Since the memory fence (a small bit of memory placed after every allocation) has
been overwritten, this means systemtap is writing past the end of the allocated
memory.

After a bit of debugging, this appears to be happening to the allocated context
structure.
Comment 1 Frank Ch.
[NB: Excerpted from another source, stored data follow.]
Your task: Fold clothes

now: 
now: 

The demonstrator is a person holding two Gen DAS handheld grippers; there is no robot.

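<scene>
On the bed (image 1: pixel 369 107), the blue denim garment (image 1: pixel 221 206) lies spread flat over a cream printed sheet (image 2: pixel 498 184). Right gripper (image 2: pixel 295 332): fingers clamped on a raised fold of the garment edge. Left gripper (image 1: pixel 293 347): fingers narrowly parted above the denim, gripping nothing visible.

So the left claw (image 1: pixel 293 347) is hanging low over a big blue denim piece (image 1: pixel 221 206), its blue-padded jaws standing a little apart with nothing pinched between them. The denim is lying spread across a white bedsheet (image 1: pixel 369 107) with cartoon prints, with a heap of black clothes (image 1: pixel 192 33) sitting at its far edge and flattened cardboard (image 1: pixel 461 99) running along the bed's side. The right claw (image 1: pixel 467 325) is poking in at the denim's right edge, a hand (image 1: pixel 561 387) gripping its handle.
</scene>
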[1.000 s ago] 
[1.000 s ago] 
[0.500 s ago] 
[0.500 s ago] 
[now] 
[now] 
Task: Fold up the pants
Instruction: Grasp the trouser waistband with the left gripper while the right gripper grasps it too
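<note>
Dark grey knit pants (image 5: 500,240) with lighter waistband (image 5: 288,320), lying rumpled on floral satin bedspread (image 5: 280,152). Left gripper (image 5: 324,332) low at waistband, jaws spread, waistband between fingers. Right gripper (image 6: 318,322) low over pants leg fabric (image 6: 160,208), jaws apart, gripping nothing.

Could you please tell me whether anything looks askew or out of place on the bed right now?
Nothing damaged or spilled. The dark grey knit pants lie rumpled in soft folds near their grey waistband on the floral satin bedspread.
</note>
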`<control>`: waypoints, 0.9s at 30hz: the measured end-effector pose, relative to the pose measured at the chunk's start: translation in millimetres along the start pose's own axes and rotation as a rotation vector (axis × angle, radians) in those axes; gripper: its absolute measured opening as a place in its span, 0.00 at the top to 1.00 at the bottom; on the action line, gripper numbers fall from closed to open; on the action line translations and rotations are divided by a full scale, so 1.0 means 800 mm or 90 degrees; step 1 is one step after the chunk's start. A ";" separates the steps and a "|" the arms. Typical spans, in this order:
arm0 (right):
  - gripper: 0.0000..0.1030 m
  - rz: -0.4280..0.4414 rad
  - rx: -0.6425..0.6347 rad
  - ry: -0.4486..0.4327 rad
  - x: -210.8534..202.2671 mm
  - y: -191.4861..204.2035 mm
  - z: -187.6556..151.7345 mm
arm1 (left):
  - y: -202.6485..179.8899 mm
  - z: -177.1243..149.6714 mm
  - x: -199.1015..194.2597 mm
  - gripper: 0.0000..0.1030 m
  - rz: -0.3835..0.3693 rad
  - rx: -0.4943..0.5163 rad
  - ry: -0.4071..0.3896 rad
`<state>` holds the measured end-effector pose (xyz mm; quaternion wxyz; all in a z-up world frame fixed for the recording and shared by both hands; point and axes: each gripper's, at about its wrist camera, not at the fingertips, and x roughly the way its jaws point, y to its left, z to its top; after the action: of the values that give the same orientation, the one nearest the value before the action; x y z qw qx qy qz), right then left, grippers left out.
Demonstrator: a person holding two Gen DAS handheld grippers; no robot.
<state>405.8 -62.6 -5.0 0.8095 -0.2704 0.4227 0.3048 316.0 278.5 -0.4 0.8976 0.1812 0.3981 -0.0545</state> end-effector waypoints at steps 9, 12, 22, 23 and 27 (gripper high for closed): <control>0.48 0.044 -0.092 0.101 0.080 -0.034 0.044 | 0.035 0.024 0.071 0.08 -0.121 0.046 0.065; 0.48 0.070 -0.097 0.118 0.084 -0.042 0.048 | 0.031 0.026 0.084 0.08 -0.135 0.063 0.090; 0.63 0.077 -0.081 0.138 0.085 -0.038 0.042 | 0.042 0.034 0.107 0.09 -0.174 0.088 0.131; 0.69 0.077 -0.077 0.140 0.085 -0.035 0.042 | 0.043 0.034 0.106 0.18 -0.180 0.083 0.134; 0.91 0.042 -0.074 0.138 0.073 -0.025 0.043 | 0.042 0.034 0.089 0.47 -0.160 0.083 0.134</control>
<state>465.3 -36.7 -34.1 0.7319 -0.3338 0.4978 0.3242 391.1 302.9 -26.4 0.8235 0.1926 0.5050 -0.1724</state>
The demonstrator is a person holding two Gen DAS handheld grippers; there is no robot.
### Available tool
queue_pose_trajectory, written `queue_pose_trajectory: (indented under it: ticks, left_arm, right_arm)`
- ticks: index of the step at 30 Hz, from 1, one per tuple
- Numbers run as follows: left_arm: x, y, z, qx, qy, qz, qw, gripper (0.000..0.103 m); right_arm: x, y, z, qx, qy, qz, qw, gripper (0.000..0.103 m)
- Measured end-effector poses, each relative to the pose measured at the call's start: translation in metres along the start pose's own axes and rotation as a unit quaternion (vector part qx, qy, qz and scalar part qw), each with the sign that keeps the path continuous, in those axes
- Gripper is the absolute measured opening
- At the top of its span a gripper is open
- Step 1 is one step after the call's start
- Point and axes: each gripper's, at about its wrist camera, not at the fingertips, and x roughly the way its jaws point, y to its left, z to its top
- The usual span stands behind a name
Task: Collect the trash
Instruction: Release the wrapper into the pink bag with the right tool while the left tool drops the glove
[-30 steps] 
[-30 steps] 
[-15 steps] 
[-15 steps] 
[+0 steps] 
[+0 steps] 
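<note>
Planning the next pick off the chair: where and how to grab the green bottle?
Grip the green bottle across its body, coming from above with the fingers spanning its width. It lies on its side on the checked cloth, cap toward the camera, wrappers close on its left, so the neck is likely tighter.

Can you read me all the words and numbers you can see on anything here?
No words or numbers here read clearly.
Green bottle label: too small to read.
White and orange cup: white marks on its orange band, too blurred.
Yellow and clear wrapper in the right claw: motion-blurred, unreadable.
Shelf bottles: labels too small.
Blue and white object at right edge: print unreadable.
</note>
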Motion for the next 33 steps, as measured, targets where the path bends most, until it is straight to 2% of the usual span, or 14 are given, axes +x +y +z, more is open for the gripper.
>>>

Eigler 2009-12-16 15:33:11 UTC
There is some subtlety to the way we allocate context locals,
with [MAXNESTING+1] slots (to store outgoing arguments to
a potentially excessively nested function).  Maybe something
there is behaving badly.  See translate.cxx:1018 ish.
Comment 2 David Smith 2009-12-16 15:47:47 UTC
Here's code output by the translator to set up the arguments to a function, then
call it:

====
        c->locals[c->nesting+1].function_recurse.n = l->__tmp0;
        function_recurse (c);
====

One of the first things a function does is check MAXNESTING:

====
static void function_recurse (struct context* __restrict__ c) {
  struct function_recurse_locals *  __restrict__ l =
    & c->locals[c->nesting+1].function_recurse;
  (void) l;
  #define CONTEXT c
  #define THIS l
  if (0) goto out;
  c->last_stmt = "identifier 'recurse' at
../src/testsuite/systemtap.base/control_limits.stp:3:10";
  if (unlikely (c->nesting+1 > MAXNESTING)) {
    c->last_error = "MAXNESTING exceeded";
    return;
  } else {
    c->nesting ++;
  }
====

But, this check is too late - setting up the arguments has already written past
the end of the context structure.
Comment 3 David Smith 2009-12-16 15:54:47 UTC
Hmm, strangely enough, we try to handle this by allocating 1 extra set of locals:

  o->newline(-1) << "} locals [MAXNESTING+1];"; 

  // NB: The +1 above for extra room for outgoing arguments of next nested function.
  // If MAXNESTING is set too small, the args will be written, but the MAXNESTING
  // check done at c_unparser::emit_function will reject.
  //
  // This policy wastes memory (one row of locals[] that cannot really
  // be used), but trades that for smaller code (not having to check
  // c->nesting against MAXNESTING at every call site).
Comment 4 David Smith 2009-12-16 18:08:54 UTC
Fixed in commit 101a2bb.  The test:

 if (unlikely (c->nesting+1 > MAXNESTING)) {

was wrong.  It should have been:

 if (unlikely (c->nesting+1 >= MAXNESTING)) {

The original code actually allowed MAXNESTING+1 recursion levels.

Unfortunately, I don't see a good way of adding a testsuite test for this
problem, since the -DDEBUG_MEM logic just prints to the console.